US Treasury blacklisted 3 ETH addresses that allegedly linked to North Korea Hacker group

The US Treasury Department believes it has discovered new ETH wallet addresses linked to North Korea and the hacker organization Lazarus, which was responsible for the Axie Infinity hack on Ronin Network last month.


The Office of Foreign Assets Control (OFAC) of the Treasury Department added three Ethereum wallet addresses to its blacklist on Friday, which are now suspected to be related to the North Korean hacker organization Lazarus.
The US Treasury Department

The Office of Foreign Assets Control (OFAC) of the Treasury Department added three Ethereum wallet addresses to its blacklist on Friday, which are now suspected to be related to the North Korean hacker organization Lazarus. Prior to Friday's release, there was already one ETH address on the list.
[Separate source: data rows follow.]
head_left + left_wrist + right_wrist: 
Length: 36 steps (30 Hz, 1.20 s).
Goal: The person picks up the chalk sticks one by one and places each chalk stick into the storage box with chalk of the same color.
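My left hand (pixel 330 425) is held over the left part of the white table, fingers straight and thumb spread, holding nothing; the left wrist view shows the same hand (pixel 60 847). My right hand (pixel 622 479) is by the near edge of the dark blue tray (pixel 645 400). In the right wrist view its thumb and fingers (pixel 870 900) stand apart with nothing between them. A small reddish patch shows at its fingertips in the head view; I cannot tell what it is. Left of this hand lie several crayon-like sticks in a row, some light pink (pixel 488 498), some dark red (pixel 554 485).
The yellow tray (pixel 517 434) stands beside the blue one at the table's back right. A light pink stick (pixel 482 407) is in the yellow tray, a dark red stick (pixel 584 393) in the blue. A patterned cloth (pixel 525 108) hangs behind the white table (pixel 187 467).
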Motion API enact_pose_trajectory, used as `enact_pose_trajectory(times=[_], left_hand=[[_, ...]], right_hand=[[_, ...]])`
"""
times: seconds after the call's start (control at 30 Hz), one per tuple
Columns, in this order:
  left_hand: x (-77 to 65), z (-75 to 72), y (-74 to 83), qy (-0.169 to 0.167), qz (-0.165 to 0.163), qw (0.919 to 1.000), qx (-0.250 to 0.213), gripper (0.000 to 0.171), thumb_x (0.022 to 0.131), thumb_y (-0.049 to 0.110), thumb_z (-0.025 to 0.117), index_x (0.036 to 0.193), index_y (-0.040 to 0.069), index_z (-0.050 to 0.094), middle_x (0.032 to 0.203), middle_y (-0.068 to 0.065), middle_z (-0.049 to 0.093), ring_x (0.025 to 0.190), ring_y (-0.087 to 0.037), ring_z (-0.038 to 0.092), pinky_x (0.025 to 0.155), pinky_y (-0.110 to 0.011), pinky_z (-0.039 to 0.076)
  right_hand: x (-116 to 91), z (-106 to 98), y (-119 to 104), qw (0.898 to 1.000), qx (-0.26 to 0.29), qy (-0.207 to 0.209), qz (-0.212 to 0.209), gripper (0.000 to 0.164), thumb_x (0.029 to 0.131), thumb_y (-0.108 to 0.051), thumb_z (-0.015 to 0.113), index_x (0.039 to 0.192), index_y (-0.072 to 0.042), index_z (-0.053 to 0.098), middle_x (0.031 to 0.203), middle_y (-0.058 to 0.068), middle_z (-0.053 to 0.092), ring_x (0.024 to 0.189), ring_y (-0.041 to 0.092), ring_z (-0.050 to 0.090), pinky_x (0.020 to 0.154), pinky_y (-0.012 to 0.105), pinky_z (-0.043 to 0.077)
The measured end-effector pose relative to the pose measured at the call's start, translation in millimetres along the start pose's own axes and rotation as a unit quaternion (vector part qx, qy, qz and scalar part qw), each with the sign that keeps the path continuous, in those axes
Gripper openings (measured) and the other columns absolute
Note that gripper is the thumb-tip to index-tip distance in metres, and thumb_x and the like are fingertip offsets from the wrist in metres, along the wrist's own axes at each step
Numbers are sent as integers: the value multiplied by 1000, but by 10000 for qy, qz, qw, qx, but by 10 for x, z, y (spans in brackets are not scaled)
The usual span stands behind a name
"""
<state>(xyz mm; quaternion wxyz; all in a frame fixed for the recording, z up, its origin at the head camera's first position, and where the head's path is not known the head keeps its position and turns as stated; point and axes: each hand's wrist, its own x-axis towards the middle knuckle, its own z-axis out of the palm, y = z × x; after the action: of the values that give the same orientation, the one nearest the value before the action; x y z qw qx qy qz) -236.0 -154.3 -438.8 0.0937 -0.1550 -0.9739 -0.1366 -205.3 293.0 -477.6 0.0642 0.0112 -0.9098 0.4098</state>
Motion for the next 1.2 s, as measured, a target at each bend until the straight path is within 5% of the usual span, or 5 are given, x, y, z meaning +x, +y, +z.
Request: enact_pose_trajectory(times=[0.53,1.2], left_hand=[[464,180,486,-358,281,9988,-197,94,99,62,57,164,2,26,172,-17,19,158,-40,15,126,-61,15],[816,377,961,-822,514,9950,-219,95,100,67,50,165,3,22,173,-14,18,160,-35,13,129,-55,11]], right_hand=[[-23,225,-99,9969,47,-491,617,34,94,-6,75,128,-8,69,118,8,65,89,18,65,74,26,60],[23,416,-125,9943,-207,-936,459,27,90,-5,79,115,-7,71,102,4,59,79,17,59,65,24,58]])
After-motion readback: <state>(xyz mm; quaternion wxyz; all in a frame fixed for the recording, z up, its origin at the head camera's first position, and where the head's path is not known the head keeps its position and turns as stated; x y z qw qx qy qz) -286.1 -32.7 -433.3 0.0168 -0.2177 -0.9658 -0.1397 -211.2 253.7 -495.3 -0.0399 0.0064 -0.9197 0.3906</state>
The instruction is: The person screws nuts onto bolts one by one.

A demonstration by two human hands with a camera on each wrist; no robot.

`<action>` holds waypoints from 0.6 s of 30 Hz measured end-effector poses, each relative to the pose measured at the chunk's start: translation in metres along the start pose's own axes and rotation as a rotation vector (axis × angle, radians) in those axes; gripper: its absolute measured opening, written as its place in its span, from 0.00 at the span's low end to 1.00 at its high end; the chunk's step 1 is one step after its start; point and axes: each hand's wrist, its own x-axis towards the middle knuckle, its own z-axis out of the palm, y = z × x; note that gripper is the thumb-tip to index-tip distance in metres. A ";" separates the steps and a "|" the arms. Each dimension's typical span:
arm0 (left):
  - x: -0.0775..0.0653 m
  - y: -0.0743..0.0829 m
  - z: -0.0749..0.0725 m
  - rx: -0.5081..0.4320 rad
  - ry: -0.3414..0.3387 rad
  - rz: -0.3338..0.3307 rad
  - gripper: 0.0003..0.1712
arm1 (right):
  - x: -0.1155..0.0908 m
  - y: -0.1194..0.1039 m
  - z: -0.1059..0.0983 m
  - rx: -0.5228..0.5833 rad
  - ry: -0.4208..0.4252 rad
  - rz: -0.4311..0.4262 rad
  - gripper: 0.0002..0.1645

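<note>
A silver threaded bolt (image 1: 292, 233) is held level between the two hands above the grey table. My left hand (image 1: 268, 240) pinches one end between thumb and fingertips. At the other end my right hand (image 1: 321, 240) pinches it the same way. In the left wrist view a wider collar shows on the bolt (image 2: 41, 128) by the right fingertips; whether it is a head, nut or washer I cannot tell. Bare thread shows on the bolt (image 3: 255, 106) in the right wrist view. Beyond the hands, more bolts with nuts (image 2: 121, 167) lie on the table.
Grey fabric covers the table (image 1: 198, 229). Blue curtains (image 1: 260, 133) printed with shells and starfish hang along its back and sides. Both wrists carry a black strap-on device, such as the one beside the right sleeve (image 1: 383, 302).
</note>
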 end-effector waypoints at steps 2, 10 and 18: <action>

The Treasury Department also stated that adding these new wallet addresses to its 'SDN Listing' is an attempt to reduce North Korea's ability to avoid US and UN sanctions.
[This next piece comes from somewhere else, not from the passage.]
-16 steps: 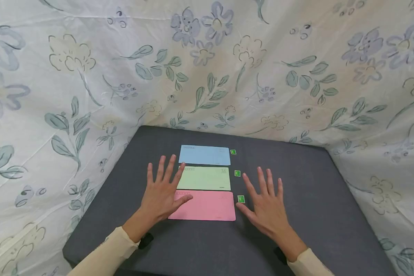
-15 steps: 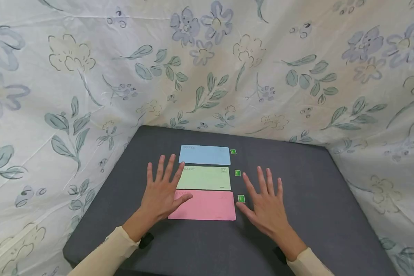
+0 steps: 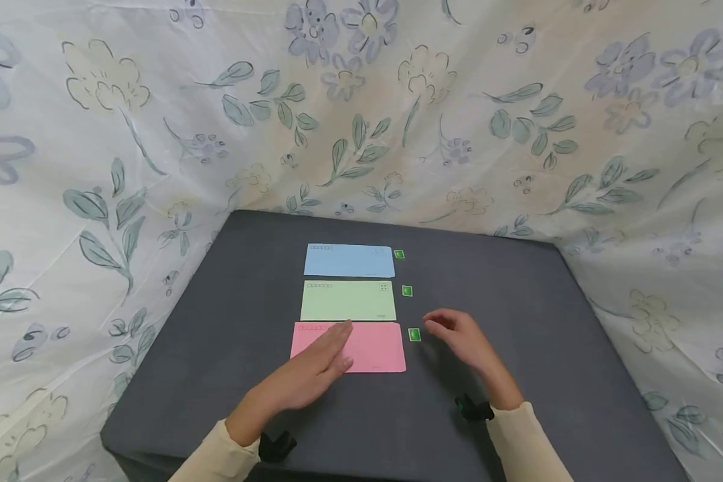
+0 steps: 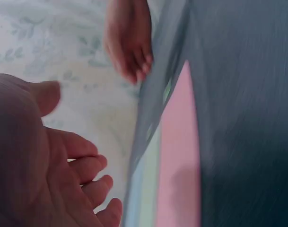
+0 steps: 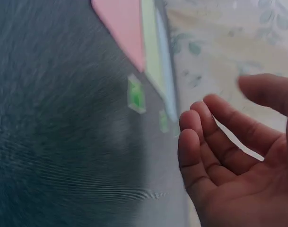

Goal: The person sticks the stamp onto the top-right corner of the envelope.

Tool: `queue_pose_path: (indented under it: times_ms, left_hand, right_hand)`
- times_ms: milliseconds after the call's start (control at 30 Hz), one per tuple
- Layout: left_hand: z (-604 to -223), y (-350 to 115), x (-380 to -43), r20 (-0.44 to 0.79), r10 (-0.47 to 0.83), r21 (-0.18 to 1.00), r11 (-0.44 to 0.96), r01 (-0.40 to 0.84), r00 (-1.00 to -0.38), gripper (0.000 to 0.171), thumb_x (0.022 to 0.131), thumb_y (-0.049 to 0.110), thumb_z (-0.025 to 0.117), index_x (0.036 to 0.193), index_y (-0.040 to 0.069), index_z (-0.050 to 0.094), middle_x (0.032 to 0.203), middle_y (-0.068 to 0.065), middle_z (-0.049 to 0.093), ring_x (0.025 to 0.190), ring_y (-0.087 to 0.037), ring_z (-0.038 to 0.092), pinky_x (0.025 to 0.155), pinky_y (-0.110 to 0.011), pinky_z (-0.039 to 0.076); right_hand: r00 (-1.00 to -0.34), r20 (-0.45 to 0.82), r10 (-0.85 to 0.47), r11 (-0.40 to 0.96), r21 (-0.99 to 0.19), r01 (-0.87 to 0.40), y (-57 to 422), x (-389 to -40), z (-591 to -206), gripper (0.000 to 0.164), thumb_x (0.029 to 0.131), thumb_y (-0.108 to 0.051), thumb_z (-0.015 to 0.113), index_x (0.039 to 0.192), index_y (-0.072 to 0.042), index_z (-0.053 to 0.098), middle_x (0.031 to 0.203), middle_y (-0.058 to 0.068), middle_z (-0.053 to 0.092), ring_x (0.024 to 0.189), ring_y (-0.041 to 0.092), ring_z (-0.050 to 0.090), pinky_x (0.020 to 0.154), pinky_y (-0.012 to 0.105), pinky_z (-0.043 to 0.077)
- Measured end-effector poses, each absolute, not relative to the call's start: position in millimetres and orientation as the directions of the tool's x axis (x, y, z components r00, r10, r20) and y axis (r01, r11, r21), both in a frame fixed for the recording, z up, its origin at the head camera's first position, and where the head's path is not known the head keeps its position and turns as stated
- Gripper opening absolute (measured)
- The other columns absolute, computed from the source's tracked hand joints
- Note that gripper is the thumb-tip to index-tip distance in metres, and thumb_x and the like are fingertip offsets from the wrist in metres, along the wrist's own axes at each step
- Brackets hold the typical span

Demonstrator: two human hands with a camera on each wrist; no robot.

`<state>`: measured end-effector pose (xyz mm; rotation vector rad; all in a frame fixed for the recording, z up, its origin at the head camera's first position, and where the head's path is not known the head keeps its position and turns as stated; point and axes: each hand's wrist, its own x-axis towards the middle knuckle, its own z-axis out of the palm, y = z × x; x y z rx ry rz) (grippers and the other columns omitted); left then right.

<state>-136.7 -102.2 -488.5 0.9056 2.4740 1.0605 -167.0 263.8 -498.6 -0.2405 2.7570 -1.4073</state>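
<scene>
Three envelopes lie in a column on the dark tabletop: a blue envelope (image 3: 349,261) farthest away, a light green envelope (image 3: 348,301) in the middle and a pink envelope (image 3: 376,349) nearest. Beside each one's right end is a small green stamp, the nearest stamp (image 3: 414,335) by the pink envelope. My left hand (image 3: 307,371) hovers over the pink envelope's left part, hiding some of it, with fingers together and relaxed. In the right wrist view, my right hand (image 5: 238,161) has loosely bent fingers and nothing between them and the thumb; it is just right of the nearest stamp.
The middle stamp (image 3: 407,290) and the far stamp (image 3: 399,254) lie flat on the dark-covered table (image 3: 506,294). A floral curtain (image 3: 422,134) hangs behind the table and along both sides. Dark bands sit at both wrists.
Both hands were spread flat with fingers apart. The left has turned and moved right over the pink envelope; the right has turned and its fingers have bent. The head view has shifted slightly.
</scene>
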Motion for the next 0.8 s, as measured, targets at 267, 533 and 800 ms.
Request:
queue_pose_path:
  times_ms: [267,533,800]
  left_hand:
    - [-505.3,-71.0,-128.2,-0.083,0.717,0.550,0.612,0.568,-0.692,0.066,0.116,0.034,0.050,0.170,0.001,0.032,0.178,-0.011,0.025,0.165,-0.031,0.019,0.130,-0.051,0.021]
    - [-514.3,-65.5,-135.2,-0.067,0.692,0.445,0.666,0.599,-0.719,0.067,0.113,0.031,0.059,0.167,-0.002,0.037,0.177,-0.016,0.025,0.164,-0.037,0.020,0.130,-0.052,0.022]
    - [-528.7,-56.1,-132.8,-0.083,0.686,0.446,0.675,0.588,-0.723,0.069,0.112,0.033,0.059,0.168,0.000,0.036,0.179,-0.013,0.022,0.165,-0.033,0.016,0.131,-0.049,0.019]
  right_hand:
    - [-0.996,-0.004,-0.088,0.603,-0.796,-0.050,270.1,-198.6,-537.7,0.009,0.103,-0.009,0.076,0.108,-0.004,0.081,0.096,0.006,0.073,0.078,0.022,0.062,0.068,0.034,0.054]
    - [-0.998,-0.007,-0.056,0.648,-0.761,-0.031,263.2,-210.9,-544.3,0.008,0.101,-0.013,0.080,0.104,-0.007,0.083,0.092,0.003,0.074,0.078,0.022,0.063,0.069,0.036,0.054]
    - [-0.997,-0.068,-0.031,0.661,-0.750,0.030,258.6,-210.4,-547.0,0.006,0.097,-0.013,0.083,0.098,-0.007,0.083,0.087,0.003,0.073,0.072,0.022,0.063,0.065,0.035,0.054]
North Korean assaults in the horizon?


Several authorities have accused the country of funding hackers who are targeting crypto ventures like Axie Infinity. According to reports, this is how North Korea supposedly generated revenue to support its military initiatives.


According to statistics from Chainalysis, North Korean hackers stole $400 million worth of cryptocurrencies in 2021. North Korea appears to prefer Ether, as ETH accounts for more than half of the stolen funds.


A specialist and DeFiance creator Arthur Cheong, who recently warned of coming North Korean attacks, these efforts to exploit and hack projects are simply the beginning.


Cheong claims that in their efforts to target crypto projects, these hackers have developed advanced ways.


He listed BlueNorOff as one of the top cybercrime outfits supported by North Korea in his Twitter thread.


With rising global tensions and the threat of utilizing crypto to avoid sanctions, the United States and its allies have increased their efforts to combat cybercrime.